═══ DATA TO PROCESS ═══

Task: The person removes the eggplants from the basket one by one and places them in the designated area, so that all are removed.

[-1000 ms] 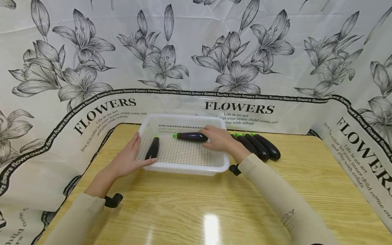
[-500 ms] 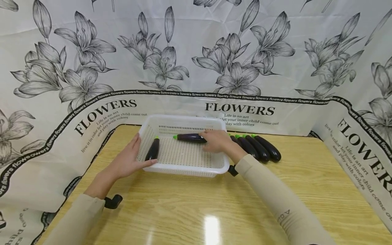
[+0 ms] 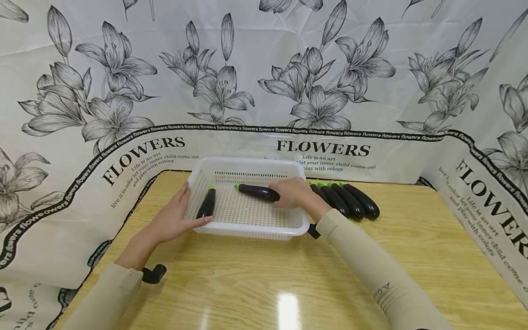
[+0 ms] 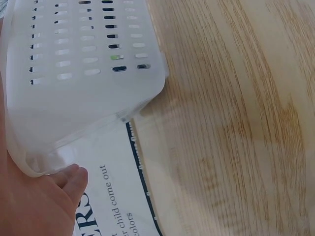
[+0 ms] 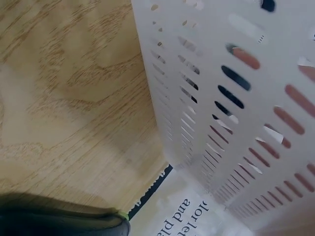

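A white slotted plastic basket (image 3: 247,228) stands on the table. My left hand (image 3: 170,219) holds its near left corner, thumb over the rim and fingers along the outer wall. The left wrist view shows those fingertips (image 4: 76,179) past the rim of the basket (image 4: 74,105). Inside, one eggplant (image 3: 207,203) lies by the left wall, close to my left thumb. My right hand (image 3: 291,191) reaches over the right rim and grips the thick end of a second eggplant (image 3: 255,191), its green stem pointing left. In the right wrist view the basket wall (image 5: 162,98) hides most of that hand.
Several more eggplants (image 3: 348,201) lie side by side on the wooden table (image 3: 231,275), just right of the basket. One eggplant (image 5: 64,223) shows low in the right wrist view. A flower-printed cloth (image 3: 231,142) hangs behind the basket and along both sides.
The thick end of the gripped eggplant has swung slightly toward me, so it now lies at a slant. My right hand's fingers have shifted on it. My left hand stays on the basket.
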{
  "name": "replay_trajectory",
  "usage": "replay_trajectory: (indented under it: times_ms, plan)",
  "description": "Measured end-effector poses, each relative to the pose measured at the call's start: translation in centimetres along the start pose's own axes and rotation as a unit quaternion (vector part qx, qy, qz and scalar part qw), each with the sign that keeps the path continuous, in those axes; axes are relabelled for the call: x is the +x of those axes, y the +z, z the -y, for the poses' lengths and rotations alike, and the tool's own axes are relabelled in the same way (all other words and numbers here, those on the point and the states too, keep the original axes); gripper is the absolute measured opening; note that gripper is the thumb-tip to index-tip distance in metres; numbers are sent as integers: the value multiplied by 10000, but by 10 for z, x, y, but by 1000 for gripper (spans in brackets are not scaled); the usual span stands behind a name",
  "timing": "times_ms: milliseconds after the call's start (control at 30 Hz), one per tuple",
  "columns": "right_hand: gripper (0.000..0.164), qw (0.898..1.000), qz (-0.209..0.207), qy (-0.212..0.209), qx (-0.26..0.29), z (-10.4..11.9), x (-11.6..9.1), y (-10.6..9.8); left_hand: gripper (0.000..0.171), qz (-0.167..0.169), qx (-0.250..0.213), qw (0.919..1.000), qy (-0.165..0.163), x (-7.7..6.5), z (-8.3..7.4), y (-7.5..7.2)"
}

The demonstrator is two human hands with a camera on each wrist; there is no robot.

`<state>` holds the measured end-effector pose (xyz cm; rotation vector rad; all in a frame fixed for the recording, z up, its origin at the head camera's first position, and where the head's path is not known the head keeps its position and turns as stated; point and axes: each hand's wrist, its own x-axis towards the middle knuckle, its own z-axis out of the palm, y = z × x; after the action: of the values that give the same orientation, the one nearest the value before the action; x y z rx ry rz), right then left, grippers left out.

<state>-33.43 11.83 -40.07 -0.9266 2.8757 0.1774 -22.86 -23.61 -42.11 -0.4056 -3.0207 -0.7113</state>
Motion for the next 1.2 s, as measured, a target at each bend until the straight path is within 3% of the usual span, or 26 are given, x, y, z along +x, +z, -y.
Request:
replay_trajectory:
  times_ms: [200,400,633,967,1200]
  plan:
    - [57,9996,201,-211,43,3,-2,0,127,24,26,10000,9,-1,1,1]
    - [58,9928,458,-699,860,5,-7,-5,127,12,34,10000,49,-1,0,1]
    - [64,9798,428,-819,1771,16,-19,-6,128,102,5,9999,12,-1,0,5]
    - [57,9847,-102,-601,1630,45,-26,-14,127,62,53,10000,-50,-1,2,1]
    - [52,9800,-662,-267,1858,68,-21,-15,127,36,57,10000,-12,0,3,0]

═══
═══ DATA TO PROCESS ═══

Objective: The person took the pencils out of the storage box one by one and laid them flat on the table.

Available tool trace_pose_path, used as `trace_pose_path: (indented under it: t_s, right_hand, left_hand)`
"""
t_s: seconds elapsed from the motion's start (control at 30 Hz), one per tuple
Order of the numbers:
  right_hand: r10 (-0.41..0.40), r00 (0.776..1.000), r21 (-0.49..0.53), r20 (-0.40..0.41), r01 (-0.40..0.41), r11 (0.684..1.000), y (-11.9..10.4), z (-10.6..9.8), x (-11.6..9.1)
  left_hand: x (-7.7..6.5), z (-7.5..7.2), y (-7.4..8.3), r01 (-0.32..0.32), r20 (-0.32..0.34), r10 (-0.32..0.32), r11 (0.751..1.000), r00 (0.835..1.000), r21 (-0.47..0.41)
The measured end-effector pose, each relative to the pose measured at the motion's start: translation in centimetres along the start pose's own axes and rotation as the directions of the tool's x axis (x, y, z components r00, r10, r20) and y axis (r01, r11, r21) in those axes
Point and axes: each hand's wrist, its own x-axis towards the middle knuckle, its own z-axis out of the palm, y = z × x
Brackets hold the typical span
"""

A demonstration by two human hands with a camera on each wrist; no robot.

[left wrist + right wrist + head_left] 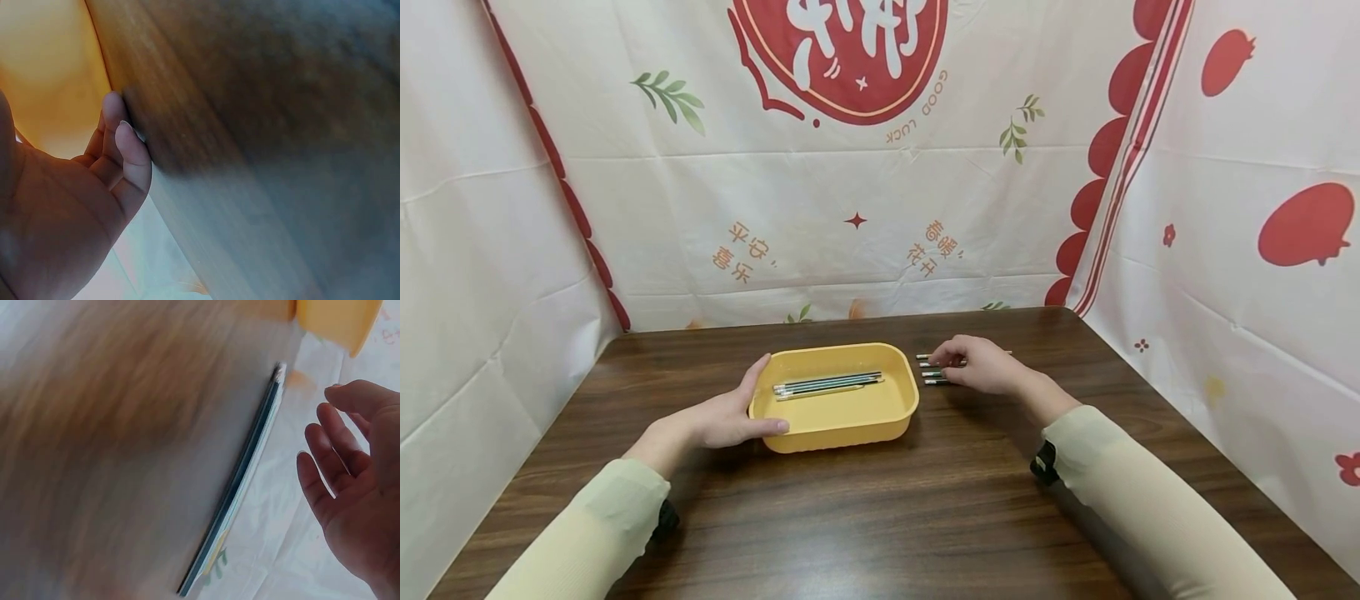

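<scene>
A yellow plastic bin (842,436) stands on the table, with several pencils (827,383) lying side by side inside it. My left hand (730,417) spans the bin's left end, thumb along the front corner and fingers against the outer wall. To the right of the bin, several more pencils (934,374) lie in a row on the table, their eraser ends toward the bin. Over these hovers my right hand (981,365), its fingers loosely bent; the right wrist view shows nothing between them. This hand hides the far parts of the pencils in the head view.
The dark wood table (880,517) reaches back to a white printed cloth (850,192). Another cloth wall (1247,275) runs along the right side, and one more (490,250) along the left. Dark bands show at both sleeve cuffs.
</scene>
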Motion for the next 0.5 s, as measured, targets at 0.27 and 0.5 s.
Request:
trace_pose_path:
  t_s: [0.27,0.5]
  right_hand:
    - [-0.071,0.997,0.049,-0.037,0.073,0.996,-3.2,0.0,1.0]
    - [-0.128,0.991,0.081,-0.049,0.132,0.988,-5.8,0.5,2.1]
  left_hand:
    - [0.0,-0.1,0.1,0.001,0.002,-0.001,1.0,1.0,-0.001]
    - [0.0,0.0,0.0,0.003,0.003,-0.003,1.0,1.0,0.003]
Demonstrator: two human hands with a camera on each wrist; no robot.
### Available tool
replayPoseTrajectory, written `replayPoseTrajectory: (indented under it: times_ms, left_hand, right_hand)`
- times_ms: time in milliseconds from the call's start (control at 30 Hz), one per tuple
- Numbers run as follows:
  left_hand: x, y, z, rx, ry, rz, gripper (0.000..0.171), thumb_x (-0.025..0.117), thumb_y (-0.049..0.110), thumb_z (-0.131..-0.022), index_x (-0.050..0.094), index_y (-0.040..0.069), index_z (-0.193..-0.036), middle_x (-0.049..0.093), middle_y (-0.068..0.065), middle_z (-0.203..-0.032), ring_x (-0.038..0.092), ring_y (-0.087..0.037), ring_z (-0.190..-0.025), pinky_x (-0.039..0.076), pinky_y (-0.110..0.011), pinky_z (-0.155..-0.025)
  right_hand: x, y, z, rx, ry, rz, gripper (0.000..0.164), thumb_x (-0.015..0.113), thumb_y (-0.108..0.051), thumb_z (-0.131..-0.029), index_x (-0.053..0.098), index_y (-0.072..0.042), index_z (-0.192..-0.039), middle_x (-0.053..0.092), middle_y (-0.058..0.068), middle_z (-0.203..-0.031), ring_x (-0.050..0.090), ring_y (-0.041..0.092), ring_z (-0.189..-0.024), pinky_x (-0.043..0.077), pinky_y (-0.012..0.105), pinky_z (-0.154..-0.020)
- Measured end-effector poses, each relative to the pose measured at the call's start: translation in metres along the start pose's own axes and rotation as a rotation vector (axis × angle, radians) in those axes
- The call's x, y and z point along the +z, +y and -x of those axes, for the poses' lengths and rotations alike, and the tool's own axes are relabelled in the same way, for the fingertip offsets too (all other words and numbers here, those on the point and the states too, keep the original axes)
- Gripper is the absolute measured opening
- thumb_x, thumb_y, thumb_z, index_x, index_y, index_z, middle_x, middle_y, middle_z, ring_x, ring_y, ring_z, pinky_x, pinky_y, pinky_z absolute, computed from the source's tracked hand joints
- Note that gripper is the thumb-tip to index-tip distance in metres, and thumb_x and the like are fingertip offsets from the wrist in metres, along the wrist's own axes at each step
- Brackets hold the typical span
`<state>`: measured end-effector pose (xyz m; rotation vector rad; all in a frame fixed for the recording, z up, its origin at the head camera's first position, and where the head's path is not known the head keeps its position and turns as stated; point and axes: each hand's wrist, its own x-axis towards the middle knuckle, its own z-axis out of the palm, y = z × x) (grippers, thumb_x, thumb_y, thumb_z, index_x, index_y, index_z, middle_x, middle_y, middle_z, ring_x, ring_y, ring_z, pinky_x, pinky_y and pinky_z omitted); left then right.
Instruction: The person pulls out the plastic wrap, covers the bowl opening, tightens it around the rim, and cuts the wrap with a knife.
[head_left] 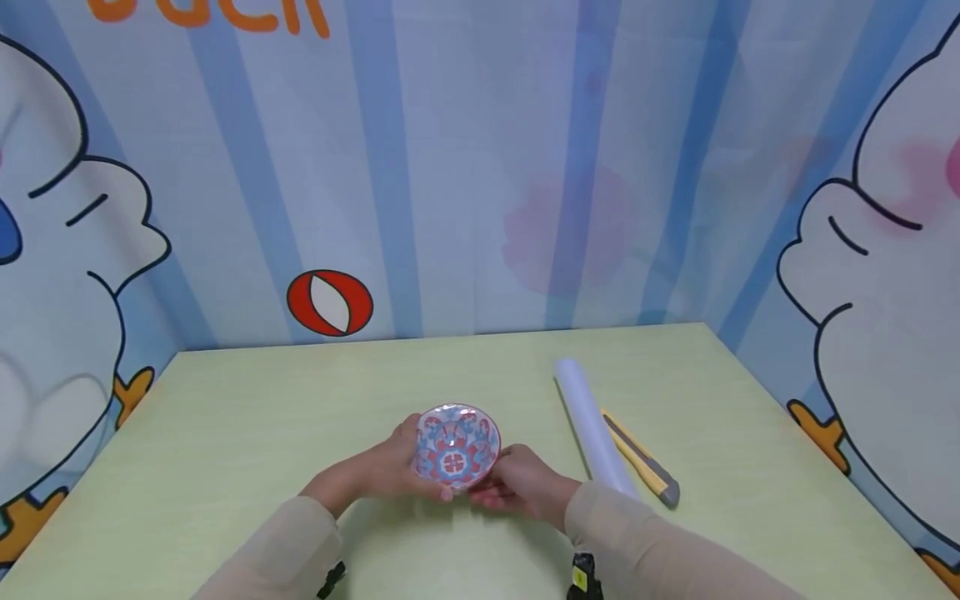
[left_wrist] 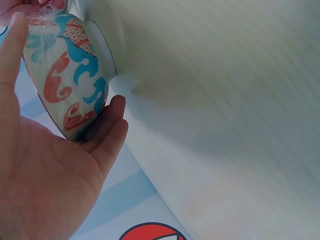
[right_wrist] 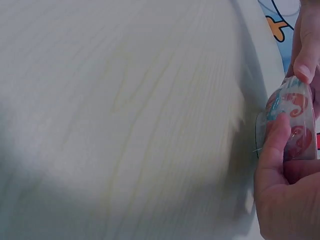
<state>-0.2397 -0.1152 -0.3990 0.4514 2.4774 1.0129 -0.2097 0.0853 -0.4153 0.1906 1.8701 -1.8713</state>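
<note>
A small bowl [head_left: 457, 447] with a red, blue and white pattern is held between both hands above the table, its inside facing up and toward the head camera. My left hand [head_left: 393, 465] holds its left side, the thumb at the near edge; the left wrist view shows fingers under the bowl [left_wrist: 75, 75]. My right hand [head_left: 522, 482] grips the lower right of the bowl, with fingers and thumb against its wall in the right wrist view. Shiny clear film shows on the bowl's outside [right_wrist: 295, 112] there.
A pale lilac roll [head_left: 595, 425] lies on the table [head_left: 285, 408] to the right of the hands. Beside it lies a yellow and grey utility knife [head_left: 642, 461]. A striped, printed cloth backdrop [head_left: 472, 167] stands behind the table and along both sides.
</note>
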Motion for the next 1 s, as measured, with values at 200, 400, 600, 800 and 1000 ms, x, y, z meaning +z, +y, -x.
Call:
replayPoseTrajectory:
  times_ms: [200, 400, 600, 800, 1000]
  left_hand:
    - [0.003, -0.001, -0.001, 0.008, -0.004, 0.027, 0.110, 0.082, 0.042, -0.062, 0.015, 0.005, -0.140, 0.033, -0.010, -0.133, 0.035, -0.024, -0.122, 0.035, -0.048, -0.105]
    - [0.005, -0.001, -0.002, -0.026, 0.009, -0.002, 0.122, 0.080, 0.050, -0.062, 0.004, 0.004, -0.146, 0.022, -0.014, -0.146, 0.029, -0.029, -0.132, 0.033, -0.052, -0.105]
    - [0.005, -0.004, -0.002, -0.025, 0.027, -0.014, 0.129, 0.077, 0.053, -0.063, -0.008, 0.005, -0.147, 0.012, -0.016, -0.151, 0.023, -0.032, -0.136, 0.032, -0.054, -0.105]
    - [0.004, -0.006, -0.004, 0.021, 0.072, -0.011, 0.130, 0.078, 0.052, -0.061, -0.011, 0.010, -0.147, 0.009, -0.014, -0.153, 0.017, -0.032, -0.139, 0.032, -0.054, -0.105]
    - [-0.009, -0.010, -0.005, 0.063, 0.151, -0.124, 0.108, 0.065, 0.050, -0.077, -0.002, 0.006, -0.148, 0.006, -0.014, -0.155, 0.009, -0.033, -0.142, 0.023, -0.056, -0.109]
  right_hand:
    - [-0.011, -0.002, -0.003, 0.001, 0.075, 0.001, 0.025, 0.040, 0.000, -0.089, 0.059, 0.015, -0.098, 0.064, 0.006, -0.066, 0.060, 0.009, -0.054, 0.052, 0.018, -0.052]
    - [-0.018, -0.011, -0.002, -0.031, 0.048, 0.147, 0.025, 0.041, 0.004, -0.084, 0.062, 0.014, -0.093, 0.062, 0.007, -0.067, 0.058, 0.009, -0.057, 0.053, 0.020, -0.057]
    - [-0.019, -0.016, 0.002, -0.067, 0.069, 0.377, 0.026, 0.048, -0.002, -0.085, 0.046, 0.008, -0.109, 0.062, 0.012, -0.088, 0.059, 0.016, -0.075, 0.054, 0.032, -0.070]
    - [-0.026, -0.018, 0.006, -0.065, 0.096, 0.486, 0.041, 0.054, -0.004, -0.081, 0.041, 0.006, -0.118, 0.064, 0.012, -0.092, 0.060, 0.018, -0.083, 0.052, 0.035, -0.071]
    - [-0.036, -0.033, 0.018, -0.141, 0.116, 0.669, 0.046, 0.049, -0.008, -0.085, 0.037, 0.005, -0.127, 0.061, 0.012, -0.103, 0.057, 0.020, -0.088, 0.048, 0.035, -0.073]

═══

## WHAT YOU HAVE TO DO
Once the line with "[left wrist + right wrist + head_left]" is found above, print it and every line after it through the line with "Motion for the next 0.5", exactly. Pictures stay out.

## ANSWER TO THIS PROBLEM
[left wrist + right wrist + head_left] 

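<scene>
A yellow plastic bin (842,436) stands on the table, with several pencils (827,383) lying side by side inside it. My left hand (730,417) spans the bin's left end, thumb along the front corner and fingers against the outer wall. To the right of the bin, several more pencils (934,374) lie in a row on the table, their eraser ends toward the bin. Over these hovers my right hand (981,365), its fingers loosely bent; the right wrist view shows nothing between them. This hand hides the far parts of the pencils in the head view.
The dark wood table (880,517) reaches back to a white printed cloth (850,192). Another cloth wall (1247,275) runs along the right side, and one more (490,250) along the left. Dark bands show at both sleeve cuffs.
</scene>
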Motion for the next 0.5 s, as measured, targets at 0.27 and 0.5 s.

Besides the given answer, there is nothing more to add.